6 Ways To Improve Children’s Learning Skills Outside School
Your children’s education should be more than getting straight A’s or enhancing their memorization skills. Education isn’t only limited inside the school premises. Instead, their learning must also continue even outside the classroom. You can motivate your child to keep learning everywhere, everyday. It’s a lifetime pursuit that continues even when they’re older.
Learning skills are practices one can utilize to be successful in life. But how can you foster the importance of learning so children embrace it with a positive attitude? To get started, here are six ways you can help improve your children’s learning skills outside the school:
Feed Curiosity Through Sunday School
You can encourage your kids to participate in Sunday school sessions during the weekend. Sunday school is full of unique stories that pique most children’s curiosity, a factor in enhancing their creative skills. They will be introduced to Sunday school teaching materials that they wouldn’t normally see in their regular school. Examples are worship storybooks, mystery puzzles, and temple crafts.
The more children are exposed to storytelling, the more they develop their imagination and creativity.
Hit Multiple Learning Skills With Baseball
Starting at age seven, your kids can be signed up for your neighborhood’s baseball program. This is a great sport to help kids improve their motor skills while get much needed exercise. But it doesn’t end there. Baseball touches a lot of life skills and learning skills including teamwork, situation analysis (assessing challenges and opportunities in the field), and decision-making (whether or not to commit interference).
Strategy development (researching and analyzing for potential ways to win in future matches) can be introduced to children who’s inclined to watch footages of their game play. This can also be applied to other team sports your kiddos are interested in, such as basketball, soccer, and hockey.
Moreover, focus can be largely improved if your kid practices hitting a target during this fun activity. A simple pitching net could help them work on their precision and concentration a lot. You can even mark it with colors and set a challenging game of earning points. This will further motivate them to improve their skills and have fun at the same time.
Organize A Day For A Food Factory Tour
If there’s a food factory nearby, and if they conduct tours to their production facility, grab the chance to visit. Kids will love candy and chocolate factories, but you can also consider tours offered by makers of other food products. Factories have equipment and setup that kids don’t typically see. And when they get to see how the chocolates are made, with precision, timing, and speed, they are indirectly introduced to a handful of organizational skills.

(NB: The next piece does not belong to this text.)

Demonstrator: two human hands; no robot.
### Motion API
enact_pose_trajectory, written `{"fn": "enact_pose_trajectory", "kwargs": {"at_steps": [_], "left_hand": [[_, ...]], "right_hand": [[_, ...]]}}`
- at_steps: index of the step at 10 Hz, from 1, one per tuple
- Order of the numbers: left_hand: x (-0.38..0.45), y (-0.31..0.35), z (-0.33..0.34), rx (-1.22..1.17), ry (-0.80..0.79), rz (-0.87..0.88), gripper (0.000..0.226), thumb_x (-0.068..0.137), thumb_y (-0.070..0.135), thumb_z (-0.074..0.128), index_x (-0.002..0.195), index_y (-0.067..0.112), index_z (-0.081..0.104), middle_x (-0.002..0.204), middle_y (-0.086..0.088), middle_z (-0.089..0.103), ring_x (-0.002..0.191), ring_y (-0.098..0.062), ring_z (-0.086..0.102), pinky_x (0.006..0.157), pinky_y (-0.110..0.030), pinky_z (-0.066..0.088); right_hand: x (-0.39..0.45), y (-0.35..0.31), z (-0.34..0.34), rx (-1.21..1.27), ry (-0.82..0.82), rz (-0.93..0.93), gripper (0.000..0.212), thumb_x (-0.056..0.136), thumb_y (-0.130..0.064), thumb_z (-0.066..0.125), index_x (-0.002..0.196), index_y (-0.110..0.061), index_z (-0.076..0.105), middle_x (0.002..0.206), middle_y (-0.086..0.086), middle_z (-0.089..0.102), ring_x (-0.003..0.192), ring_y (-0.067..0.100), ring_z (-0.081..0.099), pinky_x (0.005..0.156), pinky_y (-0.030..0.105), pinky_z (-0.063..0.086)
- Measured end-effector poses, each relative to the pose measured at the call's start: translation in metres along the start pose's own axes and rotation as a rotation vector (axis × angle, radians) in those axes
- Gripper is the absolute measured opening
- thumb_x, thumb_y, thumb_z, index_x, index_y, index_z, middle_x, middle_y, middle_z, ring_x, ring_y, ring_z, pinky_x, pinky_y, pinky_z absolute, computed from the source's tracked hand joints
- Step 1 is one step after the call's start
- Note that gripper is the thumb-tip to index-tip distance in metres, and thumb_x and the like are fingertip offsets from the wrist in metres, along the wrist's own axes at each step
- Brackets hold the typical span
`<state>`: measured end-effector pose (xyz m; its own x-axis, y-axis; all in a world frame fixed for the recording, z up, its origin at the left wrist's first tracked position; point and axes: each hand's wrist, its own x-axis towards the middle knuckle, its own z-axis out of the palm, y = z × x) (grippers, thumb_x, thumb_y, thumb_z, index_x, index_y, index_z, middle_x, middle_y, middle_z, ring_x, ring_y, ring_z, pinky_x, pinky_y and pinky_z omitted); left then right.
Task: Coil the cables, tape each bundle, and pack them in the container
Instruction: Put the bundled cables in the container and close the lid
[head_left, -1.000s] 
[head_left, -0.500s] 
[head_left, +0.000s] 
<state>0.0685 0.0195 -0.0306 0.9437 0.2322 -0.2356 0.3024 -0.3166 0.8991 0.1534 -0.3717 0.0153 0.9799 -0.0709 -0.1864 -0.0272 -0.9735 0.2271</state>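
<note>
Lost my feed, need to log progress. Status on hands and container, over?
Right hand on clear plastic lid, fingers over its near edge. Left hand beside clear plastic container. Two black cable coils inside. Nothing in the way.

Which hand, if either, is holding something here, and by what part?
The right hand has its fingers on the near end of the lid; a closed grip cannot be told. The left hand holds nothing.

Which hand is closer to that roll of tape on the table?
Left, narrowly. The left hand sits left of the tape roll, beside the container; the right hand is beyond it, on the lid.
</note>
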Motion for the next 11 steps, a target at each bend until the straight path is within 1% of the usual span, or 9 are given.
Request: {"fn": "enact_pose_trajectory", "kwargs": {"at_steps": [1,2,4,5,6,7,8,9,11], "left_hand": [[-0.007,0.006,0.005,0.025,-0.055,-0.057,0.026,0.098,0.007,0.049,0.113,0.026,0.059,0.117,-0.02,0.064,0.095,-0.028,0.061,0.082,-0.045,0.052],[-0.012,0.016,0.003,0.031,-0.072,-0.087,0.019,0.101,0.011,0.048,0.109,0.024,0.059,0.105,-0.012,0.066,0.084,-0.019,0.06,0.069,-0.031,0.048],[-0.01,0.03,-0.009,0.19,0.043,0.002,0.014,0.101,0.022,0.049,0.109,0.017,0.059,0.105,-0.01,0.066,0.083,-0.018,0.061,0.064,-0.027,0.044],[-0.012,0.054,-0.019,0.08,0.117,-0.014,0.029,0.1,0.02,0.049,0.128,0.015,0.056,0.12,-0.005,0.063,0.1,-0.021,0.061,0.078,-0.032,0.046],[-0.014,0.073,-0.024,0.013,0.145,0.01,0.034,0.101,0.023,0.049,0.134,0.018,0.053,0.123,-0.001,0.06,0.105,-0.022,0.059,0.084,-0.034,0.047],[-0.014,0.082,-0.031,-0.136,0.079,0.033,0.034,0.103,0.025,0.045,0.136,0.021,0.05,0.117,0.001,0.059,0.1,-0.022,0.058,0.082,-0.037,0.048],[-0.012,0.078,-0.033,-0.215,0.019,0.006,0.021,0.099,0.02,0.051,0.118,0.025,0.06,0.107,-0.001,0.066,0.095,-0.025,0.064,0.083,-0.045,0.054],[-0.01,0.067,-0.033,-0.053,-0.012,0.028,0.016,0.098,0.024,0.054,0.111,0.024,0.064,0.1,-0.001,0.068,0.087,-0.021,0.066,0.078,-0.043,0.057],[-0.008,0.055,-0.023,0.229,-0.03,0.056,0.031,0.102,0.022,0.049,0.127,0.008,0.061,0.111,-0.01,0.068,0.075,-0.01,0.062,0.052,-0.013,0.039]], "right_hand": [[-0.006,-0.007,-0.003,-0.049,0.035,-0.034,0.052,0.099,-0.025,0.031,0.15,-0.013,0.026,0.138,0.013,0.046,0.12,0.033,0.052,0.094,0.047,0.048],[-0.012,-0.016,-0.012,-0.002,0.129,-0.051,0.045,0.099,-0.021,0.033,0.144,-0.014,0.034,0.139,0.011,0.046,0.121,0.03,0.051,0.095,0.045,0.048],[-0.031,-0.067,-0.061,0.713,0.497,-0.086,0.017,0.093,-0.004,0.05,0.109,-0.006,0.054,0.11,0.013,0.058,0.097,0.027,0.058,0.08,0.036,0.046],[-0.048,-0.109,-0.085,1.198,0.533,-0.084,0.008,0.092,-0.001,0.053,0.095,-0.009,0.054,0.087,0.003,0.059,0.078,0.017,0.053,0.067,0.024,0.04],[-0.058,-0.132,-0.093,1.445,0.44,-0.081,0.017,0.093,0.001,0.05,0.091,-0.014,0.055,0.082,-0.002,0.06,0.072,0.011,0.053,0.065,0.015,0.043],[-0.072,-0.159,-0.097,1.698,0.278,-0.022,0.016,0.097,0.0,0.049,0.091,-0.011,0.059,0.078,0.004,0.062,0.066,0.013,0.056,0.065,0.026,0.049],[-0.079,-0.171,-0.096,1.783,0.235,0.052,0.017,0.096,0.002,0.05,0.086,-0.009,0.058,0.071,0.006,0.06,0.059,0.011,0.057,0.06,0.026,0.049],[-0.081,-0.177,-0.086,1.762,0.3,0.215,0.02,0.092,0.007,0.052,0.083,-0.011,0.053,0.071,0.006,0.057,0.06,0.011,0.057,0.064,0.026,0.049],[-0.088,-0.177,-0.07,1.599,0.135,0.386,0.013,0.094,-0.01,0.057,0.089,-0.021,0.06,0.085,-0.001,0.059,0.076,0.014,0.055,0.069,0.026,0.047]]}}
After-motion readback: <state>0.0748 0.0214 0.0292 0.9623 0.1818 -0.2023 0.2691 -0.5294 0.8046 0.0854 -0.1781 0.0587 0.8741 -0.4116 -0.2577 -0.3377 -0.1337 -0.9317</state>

Organizational skills are habits that make one’s performance of tasks effective and efficient. The concept may still be very new to children but watching the systematic production at work at the factories may give them insights into many components of this skill set. Example components are time management (prioritizing activities), schedule planning (putting tasks in the most practical sequence possible), and productivity (getting things done).

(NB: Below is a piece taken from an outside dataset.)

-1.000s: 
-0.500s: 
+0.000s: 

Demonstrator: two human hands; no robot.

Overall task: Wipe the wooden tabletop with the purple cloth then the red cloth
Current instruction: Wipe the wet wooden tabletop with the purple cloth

Solve Puzzles At A Toy Convention
Did you like playing with interlocking plastic bricks as a child? Your kids may do, too! If there is a major convention or even just a private fair of this particular toy in your area, you can definitely head out there with the whole family. Building blocks and bricks teaches a couple of learning skills to children.
Creative abilities they can enhance are problem-solving, innovation, open-mindedness, and repurposing (coming up with many uses of a particular thing). Critical thinking skills they’ll start applying can be paying attention to detail and thinking analytically. By teaching them these 21st century skill sets, you can put them on a path to becoming sought-after professionals when they become adults.

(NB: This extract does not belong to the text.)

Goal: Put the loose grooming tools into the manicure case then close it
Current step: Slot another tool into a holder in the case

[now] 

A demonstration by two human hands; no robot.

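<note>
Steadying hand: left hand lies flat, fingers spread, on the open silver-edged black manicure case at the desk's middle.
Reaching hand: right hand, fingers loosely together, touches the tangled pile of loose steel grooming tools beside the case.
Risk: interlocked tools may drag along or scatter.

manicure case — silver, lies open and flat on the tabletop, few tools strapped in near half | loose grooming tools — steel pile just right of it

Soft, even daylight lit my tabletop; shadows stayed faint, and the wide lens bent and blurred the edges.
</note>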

Find Meaning In Pet Shops And Volunteer Work
Put a cat in a child’s arms and watch that kiddo’s face light up. A dog can have the same effect. Bringing your children to the nearby pet shop can strengthen your kids’ connection to others. The same can be said about volunteer work. Look up age-appropriate volunteer programs in your area.
Examples are cleaning up around the neighborhood, supervised working at soup kitchens, homeless shelters, and animal sanctuaries, and teaching other children if your kiddo is academically inclined. Allowing your kids to have these experiences early on will reinforce their communication skills, two of which are empathy and respect. Aside from these, working with their peers and adults teaches them reliability, task delegation, and engagement. These are significant collaboration skills they can continue to train in themselves as they grow to adulthood.
Gaining Higher Order Thinking Skills At The Library
A child comes out to this world, and they start to have unique personalities. If your elementary schooler is the reading type, spend time with them at the library. They’ll feel quite at home in the quietude of its halls. Let them go to the books they’re interested in, with your supervision, of course. Pick something you like, too, so you can sit beside them while both of you silently read on your own. Or read the same book softly together, if possible.
Reading at a young age gives a lot of benefits not only in terms of expanding your kiddo’s vocabulary, diction, and perspective, but also in higher order thinking skills. Examples of components within this latter skill set are critical thinking (questioning the truth of concepts), inferencing (using reason to get to conclusions), and evaluation (testing the credibility of claims). All are important learning skills.
The Takeaway
Learning is a never-ending journey, and it’s something everyone should do. With these tips, you can create an environment that will stimulate your children to keep learning and stay curious.